Türkiye neden nükleer santral kurmakta geç kaldı?

Özellikle çavreci sol grupların "istemezükçü" nümayişleri yüzünden tabi ki. Bu güruhları ayağa kaldıran başta ABD olmak üzere Batılı devletler, bu maşalarıyla Türk'ün böyle bir enerji gücüne kavuşmasını engellemek için nükleeri bize öcü gibi gösterdiler.

Oysaki dünya gerçekleri böyle söylemiyor.

Hangi ülkede kaç tane nükleer santral var?

Dünyada şu anda 31 ülkede aktif 437 nükleer reaktör bulunurken, 14 ülkede 68 reaktörün inşaatı devam ediyor, 2030 yılına kadar 164 reaktörün yapılması planlanıyor.

 Enerjiye olan talebin gün geçtikçe artması, ülkeleri alternatif kaynaklar üzerinde yoğunlaşmaya iterken, nükleer teknolojiler de tüm risklere karşı önemini koruyor. Dünyada şu anda 31 ülkede aktif 437 nükleer reaktör bulunurken, 14 ülkede 68 reaktörün inşaatı devam ediyor.

Enerji ve Tabii Kaynaklar Bakanlığı verilerine göre, 2035’e kadar dünyanın elektrik ihtiyacının yıllık ortalama yüzde 2,2, toplamda ise yüzde 70’e varan oranda artması bekleniyor.

Mevcut durumda dünyada elektrik üretiminde yüzde 40,6’lık payla kömür ilk sırada bulunurken, ikinci sırada ise yüzde 22,2 ile doğalgaz geliyor. Hidrolik enerji kaynakları yüzde 16’lık payla üçüncü olduğu listenin dördüncü sırasında ise yüzde 13’le nükleer yer alıyor.

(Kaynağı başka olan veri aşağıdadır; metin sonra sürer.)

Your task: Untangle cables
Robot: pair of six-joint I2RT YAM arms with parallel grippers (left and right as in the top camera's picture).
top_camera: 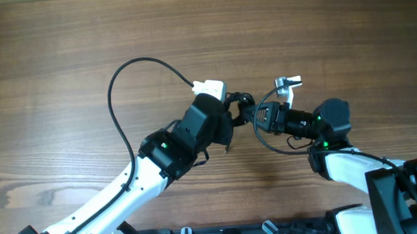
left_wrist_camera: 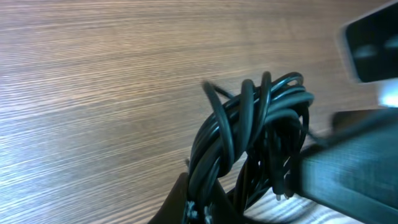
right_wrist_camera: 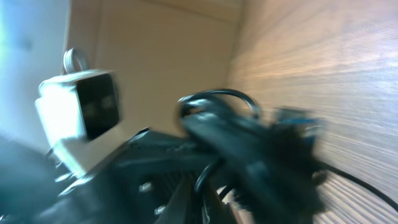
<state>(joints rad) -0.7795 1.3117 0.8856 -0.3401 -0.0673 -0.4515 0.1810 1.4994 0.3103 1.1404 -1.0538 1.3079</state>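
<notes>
My two arms meet near the middle of the wooden table (top_camera: 59, 53), and the cables (top_camera: 242, 102) are there between my two claws, bunched in a small dark knot. My left claw (top_camera: 231, 114) comes from the lower left. In my left wrist camera the cables (left_wrist_camera: 249, 130) stand up as a thick bundle of shiny black loops, and the strands go down between my left claw (left_wrist_camera: 196, 208) at the bottom edge, so this claw is narrow and it holds the bundle. My right claw (top_camera: 258, 117) comes from the lower right and it is touching the knot or just beside it; I cannot tell which. My right wrist camera is very blurred. I see only one black loop (right_wrist_camera: 217, 99) and dark shapes in front of it, so I cannot tell if this claw is wide or narrow. From the knot one long strand (top_camera: 112, 86) makes a big arc over the table to the left and then goes under my left arm. Its other end joins a white plug (top_camera: 209, 87), which lies just above my left claw. A second, smaller plug (top_camera: 288, 82), white and silver, lies above my right claw, and a thin wire curves from it down around this claw.
</notes>
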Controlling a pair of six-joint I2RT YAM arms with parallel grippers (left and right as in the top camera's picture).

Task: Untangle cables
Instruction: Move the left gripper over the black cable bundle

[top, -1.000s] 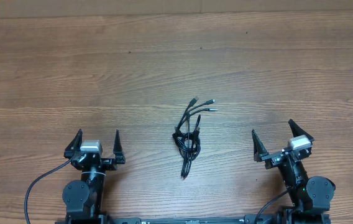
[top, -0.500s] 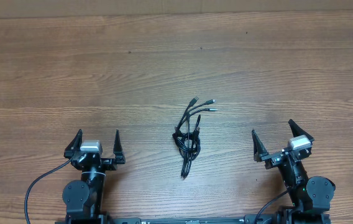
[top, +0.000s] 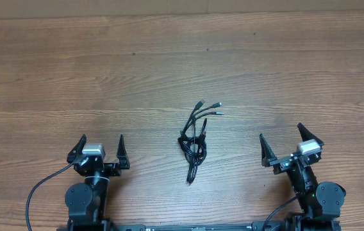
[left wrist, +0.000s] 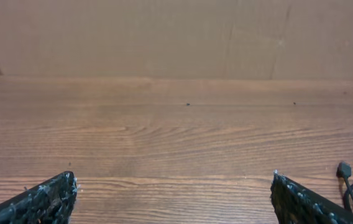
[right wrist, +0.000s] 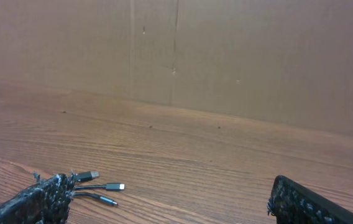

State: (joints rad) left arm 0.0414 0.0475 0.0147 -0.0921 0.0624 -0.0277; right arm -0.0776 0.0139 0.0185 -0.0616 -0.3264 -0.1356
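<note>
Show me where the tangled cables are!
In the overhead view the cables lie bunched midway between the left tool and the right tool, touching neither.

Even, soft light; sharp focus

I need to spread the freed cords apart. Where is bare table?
The far half of the table, beyond the cables, is bare; so are the strips between them and the left gripper and the right gripper. Only the centre tangle is crowded.
</note>
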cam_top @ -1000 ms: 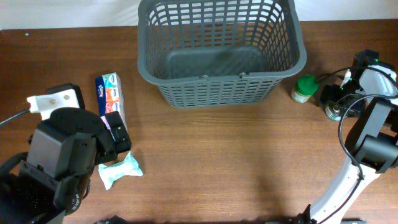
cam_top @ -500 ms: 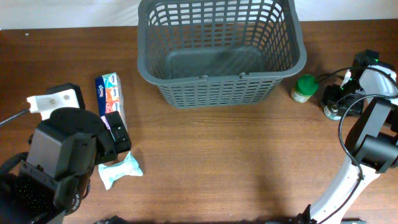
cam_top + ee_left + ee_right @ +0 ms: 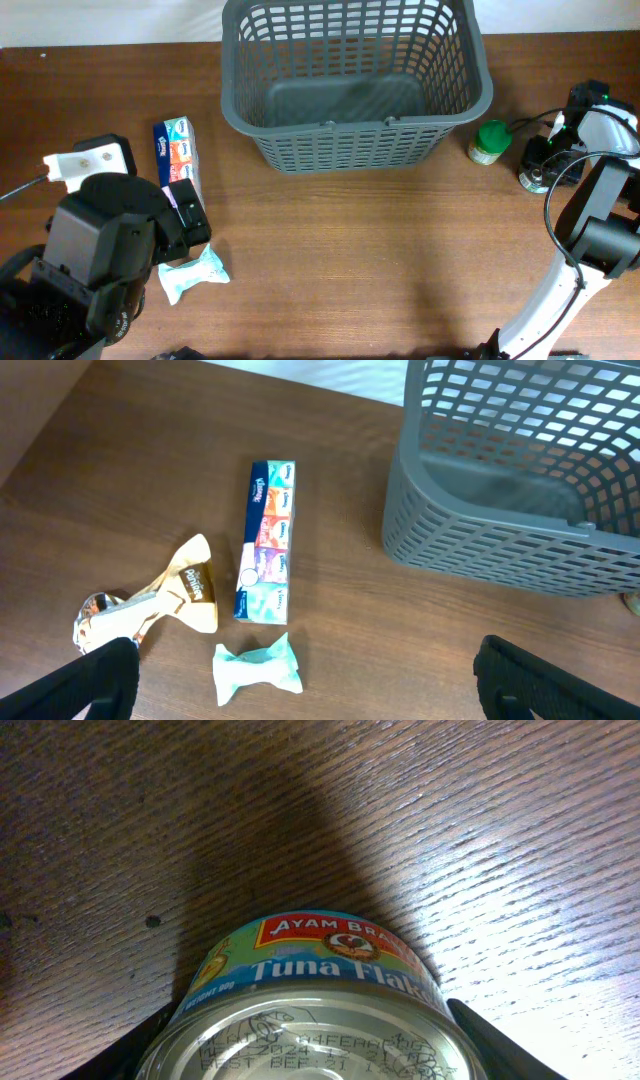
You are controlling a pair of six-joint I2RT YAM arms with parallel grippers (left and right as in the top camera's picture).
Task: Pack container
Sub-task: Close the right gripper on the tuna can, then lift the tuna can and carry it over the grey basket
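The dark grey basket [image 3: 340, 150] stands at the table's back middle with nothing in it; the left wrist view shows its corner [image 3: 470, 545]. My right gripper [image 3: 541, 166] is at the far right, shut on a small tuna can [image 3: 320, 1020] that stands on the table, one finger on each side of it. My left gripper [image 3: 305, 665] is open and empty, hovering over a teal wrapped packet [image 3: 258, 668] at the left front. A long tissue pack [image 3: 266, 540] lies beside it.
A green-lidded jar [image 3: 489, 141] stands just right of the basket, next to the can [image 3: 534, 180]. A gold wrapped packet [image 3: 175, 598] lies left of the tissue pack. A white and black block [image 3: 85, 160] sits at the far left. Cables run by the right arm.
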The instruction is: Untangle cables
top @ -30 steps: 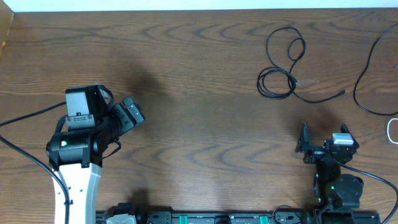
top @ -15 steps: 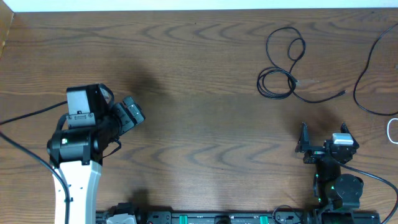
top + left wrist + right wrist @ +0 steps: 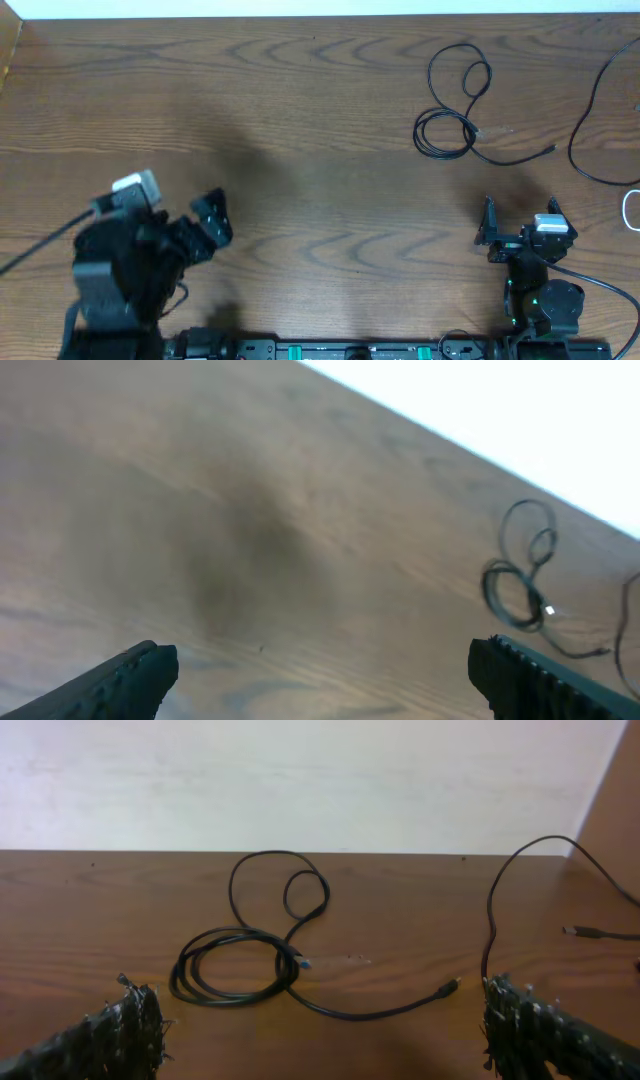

Nükleer kaynaklı elektrik üretiminde kurulu güç olarak 2035’te yüzde 58 artış olacağı tahmin ediliyor.

– Zirvede ABD ve Fransa var

ABD, 104’le dünyada en çok nükleer reaktöre sahip ülkeyken, elektrik üretiminde nükleerin payı bakımından ise yüzde 78’le Fransa ilk sırada yer alıyor. ABD, bu yılın mart ayı itibariyle 3 nükleer reaktörün daha inşaatına başlarken, İngiltere ise 2025’e kadar yeni nükleer santrallerin kurulması için 8 saha belirledi.

Birleşik Arap Emirlikleri, 400 megavat gücünde bir nükleer reaktörü 2017’ye, 3 nükleer reaktörü de birer yıl arayla 2020’ye kadar işletmeye almayı planlıyor.

Nükleer santrale sahip 31 ülkeden 7’si net enerji ihracatçısı konumunda bulunuyor.

– Türkiye de nükleer lige giriyor

Türkiye’nin enerji kaynaklarına bakıldığında ise yüzde 72’lere yaklaşan enerji ithalat bağımlılığı ile karşı karşıya kalıyor.

Türkiye, mevcut şartlarda doğalgazın yüzde 98’ini, petrolün yüzde 92’sini, kömürün ise yüzde 30’unu ithal ediyor. Türkiye, elektrik talep artışında Avrupa’da birinci, dünyada ise Çin’den sonra ikinci sırada yer alıyor. Ülke, 2023’e kadar, elektrik üretiminde şu anda yüzde 43 olan doğalgazın payını yüzde 30’a çekmeyi, yenilenebilir enerjinin payını ise 30’a çıkarmayı hedefliyor.

Türkiye, nükleer enerji ile enerji ihtiyacındaki önemli bir açığı kapatmayı öngörüyor. Akkuyu ve Sinop Nükleer Santralleri eğer bugün devreye alınmış olsaydı, mevcut elektrik tüketiminin yüzde 33’ü nükleer santrallerden karşılanıyor olacaktı. Sadece Akkuyu Nükleer Santrali devreye alınmış olsaydı elektrik tüketiminin yüzde 17’si buradan karşılanabilecekti.

Akkuyu ve Sinop’ta kurulacak nükleer santraller sayesinde Türkiye, doğalgaza yıllık 7 milyar dolar para ödemekten de kurtulmuş olacak.

Şimdi bizim eski tüfekler yanıbaşımızda pirifani bir teknolojiyle ağır aksak çalışan Ermenistan'daki Metzamor santralini görmeyip, Türkiyedeki santraller için yıllarca bize ket koymaktan geri durmadılar.

İyi ki Tayyip Erdoğan gibi ucuz kabadayılara papuç bırakmayan bir Cumhurbaşkanı var da bu şebekeyi dinlemeyerek Putin'le işi bitirdi.